CLのグローバル化の波に飲まれたFAカップ。価値低迷の要因に
いやはや結局はさもしい自慢話になってしまったことは切にお許しいただき大目に見ていただくとして、この(FAカップに対する)ヴェンゲルの思いの丈は、決して彼だけのものではない。2000年にそのヴェンゲルを相手取ることになったリヴァプールの将、ジェラール・ウリエは、マイクル・オーウェン以下を前にこうハッパをかけたという。
「いいプレーをすれば今の君たちは無敵だ。世界最高の“TV放映イベント”でプレーできるプライドと喜びを表現すればそれでいい」
そしてヴェンゲルの返答はといえば…、「我がプレーヤーたちはこう言っている。対スパーズ準決勝でさえ、ワールドカップの決勝戦などとは比べ物にならないプレッシャーと誇りを感じた、と。この世界に、同じスピリット、同じポジティヴな情熱でチームがひとつになれるイベントは、このファイナルを置いて他にない」!
そんな、今振り返ると仰々しいほどのかつての「FAカップ礼賛談話」が今も頭の隅っこで折に触れてこだまする筆者だからこそ、近年の“降格イメージ”がつとに恨めしくて仕方がない。さて、当時と今とでは何かが変わっているか? レベル、多様性、技術的・戦術的進化…確かに。だが、問題の本質はそんな“目に見えるあざとさ”ではない。

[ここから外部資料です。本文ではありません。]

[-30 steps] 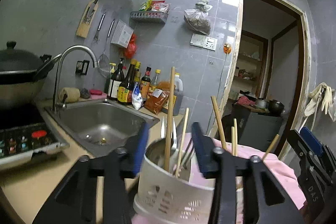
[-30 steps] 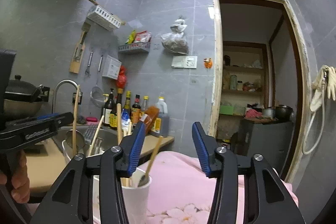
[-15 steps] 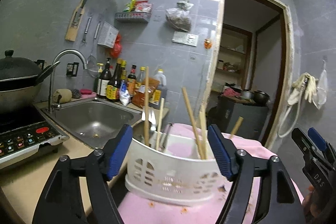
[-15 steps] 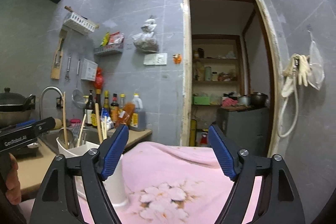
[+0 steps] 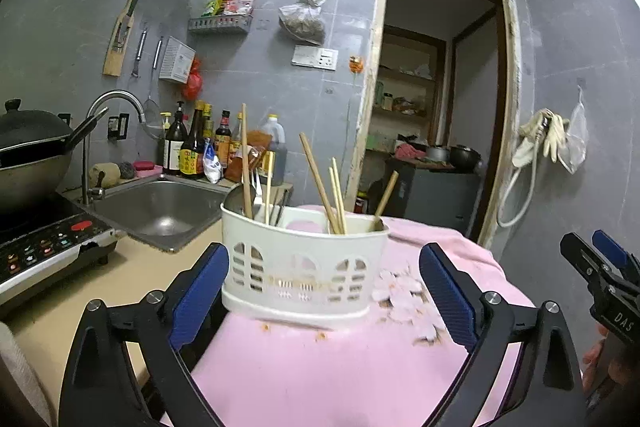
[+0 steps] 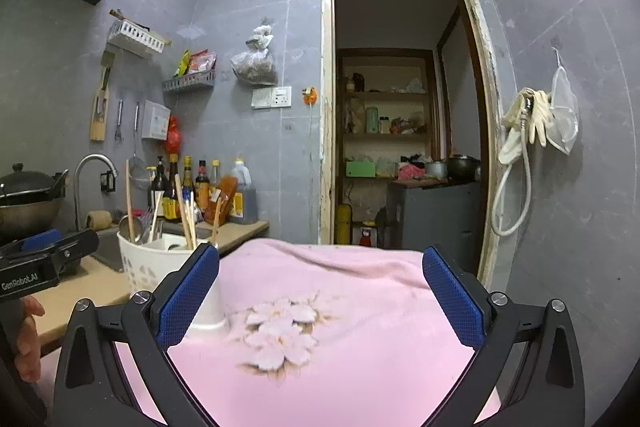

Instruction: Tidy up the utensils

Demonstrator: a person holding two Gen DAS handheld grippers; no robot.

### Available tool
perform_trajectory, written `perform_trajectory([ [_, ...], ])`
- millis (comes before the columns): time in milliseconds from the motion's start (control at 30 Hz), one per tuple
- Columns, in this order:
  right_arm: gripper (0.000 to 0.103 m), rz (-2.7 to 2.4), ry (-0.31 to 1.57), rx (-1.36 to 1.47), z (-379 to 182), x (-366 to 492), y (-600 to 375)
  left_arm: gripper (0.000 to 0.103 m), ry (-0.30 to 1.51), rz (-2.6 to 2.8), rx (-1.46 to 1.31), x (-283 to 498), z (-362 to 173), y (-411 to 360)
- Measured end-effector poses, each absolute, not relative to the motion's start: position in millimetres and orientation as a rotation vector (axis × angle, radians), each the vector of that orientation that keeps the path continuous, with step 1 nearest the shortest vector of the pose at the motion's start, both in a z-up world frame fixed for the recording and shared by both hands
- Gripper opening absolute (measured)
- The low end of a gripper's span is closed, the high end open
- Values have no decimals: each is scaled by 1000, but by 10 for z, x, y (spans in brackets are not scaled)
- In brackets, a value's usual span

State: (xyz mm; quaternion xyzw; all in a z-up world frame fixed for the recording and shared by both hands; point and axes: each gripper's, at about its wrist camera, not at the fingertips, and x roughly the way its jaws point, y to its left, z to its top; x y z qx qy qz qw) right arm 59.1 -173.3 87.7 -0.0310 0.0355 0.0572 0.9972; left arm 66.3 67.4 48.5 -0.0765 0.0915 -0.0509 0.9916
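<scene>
A white slotted utensil holder (image 5: 304,267) stands on a pink cloth (image 5: 340,367). It holds wooden chopsticks (image 5: 320,183), a wooden-handled spoon (image 5: 384,195) and metal utensils (image 5: 256,195) at its left end. My left gripper (image 5: 324,291) is open and empty, just in front of the holder, its blue pads either side of it and apart from it. My right gripper (image 6: 320,291) is open and empty over the pink cloth (image 6: 340,307), with the holder (image 6: 160,267) to its left. Each gripper shows at the edge of the other's view.
A steel sink (image 5: 160,211) with a tap (image 5: 104,131) lies left of the holder, with an induction hob (image 5: 44,251) and wok (image 5: 28,147) further left. Sauce bottles (image 5: 200,147) line the wall. A doorway (image 6: 400,127) opens behind.
Both grippers opened wide and drew back. The left gripper let go of the holder, which now stands on the pink cloth in front of it.
</scene>
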Motion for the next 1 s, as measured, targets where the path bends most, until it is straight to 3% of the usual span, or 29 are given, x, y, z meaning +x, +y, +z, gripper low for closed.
perform_trajectory([
  [1000, 103, 45, 153, -46, 644, 72, -1954, 95, 229, -73, -112, 273, 198, 641],
])
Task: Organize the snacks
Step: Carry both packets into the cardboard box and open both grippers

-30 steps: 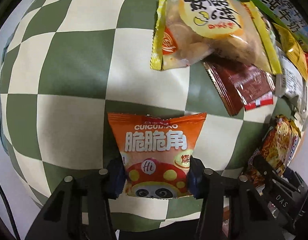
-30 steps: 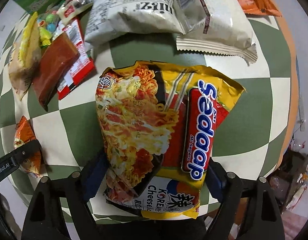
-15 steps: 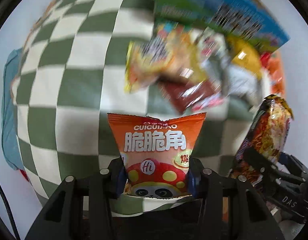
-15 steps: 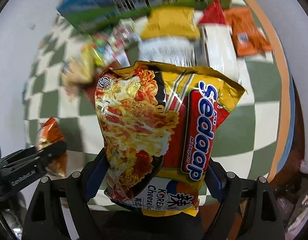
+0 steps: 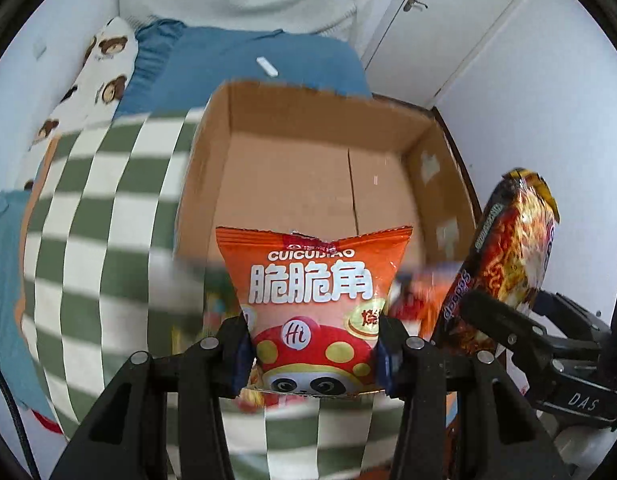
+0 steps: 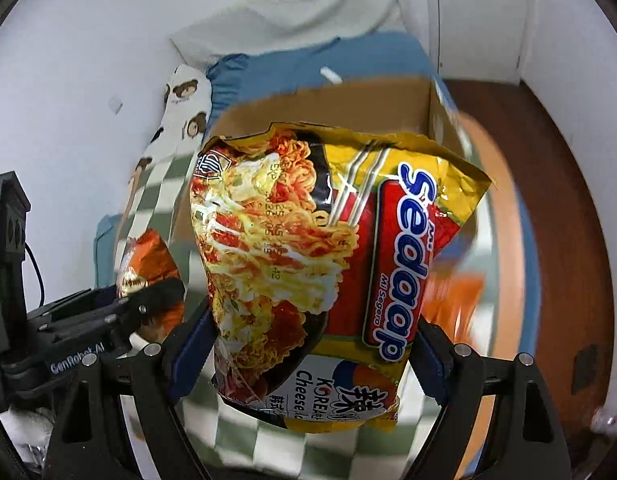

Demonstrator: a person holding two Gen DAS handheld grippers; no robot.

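Looking past my grippers, I see white walls [image 5: 508, 60], a blue-sheeted bed [image 5: 244, 60] under a green-checked blanket [image 5: 100, 208], and an open cardboard box [image 5: 308, 168]. My right gripper [image 6: 312, 354] clamps a Sedaap noodle packet [image 6: 320, 264]; my left gripper [image 5: 314, 356] pinches an orange crisp bag [image 5: 312, 280], both held before the box.

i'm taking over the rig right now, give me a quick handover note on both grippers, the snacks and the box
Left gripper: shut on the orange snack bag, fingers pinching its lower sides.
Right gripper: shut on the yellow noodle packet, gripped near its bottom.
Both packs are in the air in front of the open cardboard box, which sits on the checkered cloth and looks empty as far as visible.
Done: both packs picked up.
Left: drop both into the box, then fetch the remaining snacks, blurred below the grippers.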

言うまでもなく、元凶は今や世界最高の“スーパーリーグ”化したUEFAチャンピオンズリーグ、そのファイナルの“我が世の春”である。要するに、音を立てて傲然と加速するグローバル化の大波。そして、当初こそFAカップ覇者に授けられていたチャンピオンズ参戦権も、いつの間にかUEFAカップ(現ヨーロッパリーグ)の方にシフトダウンされて…。